O que é relevante é que, para os devidos efeitos, estou ou terei estado internado num hospital público durante várias semanas.
A minha contribuição hoje não é sobre cultura, nem turismo, nem educação. É, independentemente da importância dos sectores acima, sobre algo muito mais básico. Falo do sistema de saúde.
Não vou fazer grandes discursos sobre a excelência dos seu equipamento, ou de como é financiado. O meu discurso vai limitar-se ao que vi, e ao que senti, nestas semanas.
Não posso falar da excelência dos quadros individuais. Vou sim, falar da excelência das equipas. Ao longo destas semanas, nunca deixei de me sentir apoiado, seguro e confortável. E não trocava as equipas por nenhumas outras. Acredito que, a todos os níveis, pudesse haver profissionais melhores, mais qualificados, ou mais bem pagos. Especialmente isto... mas a verdade é que as duas equipas com que contactei mais amiúde foram absolutamente inexcedíveis. E que se mais não fizeram foi porque mais não podiam fazer. Nomeadamente por constrangimentos que acabam por encontrar as suas origens em orçamentos ou falta deles.

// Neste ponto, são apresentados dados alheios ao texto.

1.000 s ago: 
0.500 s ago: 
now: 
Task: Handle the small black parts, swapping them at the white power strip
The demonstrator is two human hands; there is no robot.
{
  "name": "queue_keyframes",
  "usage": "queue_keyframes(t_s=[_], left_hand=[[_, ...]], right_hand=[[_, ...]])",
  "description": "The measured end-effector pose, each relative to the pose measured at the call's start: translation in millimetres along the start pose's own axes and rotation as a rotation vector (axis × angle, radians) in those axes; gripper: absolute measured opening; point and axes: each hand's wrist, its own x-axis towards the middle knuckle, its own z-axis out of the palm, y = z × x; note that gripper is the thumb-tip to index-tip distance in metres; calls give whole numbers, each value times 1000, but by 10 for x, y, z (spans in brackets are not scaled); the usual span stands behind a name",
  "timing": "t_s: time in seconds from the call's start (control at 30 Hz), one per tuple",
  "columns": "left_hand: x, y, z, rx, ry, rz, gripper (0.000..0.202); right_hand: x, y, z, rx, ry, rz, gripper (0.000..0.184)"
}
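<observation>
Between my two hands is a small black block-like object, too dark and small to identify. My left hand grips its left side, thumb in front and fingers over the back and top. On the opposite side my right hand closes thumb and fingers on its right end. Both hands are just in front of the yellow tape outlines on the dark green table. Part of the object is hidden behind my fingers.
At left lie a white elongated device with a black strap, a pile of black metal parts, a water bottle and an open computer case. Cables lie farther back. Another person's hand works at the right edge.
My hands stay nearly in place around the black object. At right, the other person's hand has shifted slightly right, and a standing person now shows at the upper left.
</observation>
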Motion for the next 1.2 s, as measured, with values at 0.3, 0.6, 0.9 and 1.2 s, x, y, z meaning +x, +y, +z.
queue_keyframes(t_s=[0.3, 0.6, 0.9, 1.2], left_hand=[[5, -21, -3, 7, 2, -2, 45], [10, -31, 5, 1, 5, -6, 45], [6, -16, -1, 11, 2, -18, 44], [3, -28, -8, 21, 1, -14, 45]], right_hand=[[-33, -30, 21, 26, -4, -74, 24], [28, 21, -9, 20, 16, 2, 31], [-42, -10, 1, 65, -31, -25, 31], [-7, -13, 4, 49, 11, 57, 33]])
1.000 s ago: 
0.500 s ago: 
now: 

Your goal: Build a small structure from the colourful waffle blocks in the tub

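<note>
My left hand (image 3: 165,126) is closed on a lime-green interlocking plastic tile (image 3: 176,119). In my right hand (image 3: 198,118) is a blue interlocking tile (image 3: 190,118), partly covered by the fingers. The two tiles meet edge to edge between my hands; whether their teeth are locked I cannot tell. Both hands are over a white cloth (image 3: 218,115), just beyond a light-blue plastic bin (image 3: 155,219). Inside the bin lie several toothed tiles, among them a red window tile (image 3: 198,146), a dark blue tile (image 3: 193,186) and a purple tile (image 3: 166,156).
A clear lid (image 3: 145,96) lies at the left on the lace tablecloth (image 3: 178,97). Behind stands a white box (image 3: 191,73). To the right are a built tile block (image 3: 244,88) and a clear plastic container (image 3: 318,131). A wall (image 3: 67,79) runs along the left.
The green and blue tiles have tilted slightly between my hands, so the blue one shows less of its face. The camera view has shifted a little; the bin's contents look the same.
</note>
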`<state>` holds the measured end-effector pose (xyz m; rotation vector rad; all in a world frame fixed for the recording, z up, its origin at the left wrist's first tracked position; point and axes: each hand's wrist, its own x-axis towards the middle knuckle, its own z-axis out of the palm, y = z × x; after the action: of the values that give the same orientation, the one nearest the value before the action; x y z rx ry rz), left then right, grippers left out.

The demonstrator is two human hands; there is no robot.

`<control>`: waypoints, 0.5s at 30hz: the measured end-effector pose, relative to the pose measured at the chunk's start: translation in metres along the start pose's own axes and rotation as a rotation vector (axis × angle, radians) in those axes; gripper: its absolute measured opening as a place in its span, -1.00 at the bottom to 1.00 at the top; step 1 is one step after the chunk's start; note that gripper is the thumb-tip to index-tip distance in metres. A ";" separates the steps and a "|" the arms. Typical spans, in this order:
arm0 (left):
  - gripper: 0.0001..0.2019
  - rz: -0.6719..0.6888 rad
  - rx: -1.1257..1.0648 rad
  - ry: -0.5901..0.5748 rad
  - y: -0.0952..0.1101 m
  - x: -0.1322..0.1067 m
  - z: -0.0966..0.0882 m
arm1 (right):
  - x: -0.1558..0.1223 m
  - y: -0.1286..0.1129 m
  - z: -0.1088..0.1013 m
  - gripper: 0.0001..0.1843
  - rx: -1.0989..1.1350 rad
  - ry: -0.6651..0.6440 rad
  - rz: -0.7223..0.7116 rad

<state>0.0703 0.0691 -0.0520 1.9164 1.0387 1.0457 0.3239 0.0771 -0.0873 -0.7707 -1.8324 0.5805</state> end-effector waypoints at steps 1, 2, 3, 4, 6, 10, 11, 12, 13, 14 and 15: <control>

Mas no dia a dia, e no esforço feito pela gestão e cuidado dos doentes? Não podia ter estado em melhores mãos. E tendo visto os esforços e os resultados destas equipas? Não tenho dúvida que todos mereceriam ser mais compensados pelos muitos esforços desenvolvidos.
Os edifícios têm todos dezenas de anos. As equipas de saúde... não as trocava por nenhumas outras. A todos eles, a todos os níveis... obrigado por tudo, e obrigado por todos os que por aqui passaram, e saíram melhores do que entraram.